Le nouveau roman de Paul Auster est bref, mais d’une densité exceptionnelle. Le genre d’ouvrage dans lequel on reste en apnée jusqu’à la dernière ligne.
L’homme qui, ce matin-là, se réveille, désorienté, dans une chambre inconnue est à l’évidence âgé. Il ne sait plus qui il est, il ignore pourquoi et comment il se retrouve assigné à résidence entre les quatre murs de cette pièce, percés d’une unique fenêtre (aveugle) et d’une porte qui, pour lui demeurer invisible, doit bel et bien exister puisque des “visiteurs” vont la franchir…

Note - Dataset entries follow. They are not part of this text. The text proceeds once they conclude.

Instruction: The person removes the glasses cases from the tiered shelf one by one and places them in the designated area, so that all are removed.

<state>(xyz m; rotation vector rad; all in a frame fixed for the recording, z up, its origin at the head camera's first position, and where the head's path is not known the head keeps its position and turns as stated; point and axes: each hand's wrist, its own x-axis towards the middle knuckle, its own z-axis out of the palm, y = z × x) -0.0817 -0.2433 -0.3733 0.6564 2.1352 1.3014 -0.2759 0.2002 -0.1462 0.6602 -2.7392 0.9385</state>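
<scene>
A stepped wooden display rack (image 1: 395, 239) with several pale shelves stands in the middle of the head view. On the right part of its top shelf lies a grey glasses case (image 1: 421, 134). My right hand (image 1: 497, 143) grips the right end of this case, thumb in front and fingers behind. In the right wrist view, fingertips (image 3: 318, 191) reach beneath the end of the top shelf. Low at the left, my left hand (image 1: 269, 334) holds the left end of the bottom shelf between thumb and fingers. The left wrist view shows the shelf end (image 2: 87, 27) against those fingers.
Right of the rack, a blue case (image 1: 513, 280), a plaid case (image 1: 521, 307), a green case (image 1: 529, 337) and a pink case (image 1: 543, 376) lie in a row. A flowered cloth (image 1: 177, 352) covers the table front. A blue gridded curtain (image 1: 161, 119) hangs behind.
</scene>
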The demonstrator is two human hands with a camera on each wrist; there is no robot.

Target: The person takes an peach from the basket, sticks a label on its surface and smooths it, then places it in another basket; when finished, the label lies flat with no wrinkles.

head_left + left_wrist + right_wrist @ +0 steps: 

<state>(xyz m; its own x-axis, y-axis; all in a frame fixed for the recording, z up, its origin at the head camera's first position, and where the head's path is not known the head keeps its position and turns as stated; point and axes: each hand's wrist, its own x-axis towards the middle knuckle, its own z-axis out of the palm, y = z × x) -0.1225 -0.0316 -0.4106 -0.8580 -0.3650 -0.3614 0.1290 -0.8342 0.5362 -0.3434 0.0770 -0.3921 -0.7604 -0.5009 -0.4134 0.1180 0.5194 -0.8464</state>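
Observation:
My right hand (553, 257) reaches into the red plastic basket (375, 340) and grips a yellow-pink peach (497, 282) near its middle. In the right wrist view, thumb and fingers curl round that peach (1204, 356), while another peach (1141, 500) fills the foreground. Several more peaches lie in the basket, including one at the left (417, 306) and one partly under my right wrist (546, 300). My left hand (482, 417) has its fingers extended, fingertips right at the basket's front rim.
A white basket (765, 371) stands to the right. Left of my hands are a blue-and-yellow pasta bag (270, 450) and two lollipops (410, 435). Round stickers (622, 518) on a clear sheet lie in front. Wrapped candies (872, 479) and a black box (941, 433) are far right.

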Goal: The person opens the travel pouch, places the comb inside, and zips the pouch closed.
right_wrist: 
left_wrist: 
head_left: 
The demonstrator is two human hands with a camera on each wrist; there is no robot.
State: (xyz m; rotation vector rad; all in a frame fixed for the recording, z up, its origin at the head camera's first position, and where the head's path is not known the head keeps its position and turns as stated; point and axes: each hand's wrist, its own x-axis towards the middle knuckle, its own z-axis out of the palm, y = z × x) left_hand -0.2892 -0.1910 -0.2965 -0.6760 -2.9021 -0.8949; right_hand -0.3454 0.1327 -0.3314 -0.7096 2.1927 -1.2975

Sur un bureau, sont soigneusement disposés une série de photographies, deux manuscrits et un stylo. Partout, des petits morceaux de papier sur lesquels sont écrits les noms des objets sur lesquels ils sont collés : mur, porte, bureau, lit…
Qui est-il ? Et que lui veulent ces interlocuteurs qui vont se succéder dans sa chambre tout au long de la journée ? Pourquoi ce système de surveillance fixé au plafond et qui photographie chacun de ses faits et gestes, vingt-quatre heures sur vingt-quatre, à raison d’une photo par seconde ?
Du lever au coucher de cet homme mystérieux, Paul Auster ne nous épargne rien de l’existence recluse de celui qu’il baptise Mr Blank.
Et pourtant, on referme Dans le scriptorium sans avoir beaucoup progressé dans la compréhension des événements qui nous ont été décrits… Frustration ? Non. Paul Auster est beaucoup trop talentueux pour laisser son lecteur sur cette seule impression.
C’est qu’il y a du Kafka dans ce roman, pour l’incompréhension permanente, envoûtante dans laquelle le lecteur est maintenu diaboliquement. Il y a aussi du Buzzati dans l’évocation de certaines contrées frontalières et territoires Invisibles. Il y a même de l’intelligence politique dans sa manière indirecte de s’interroger sur son pays et sur sa responsabilité face à son passé et à l’Histoire.
Alors on succombe sans résistance au charme vénéneux d’une narration qui ne laisse aucun répit à la curiosité. Et l’on savoure un style délié et minutieux qui, au même titre que l’histoire elle-même, nous maintien en haleine jusqu’à la dernière ligne.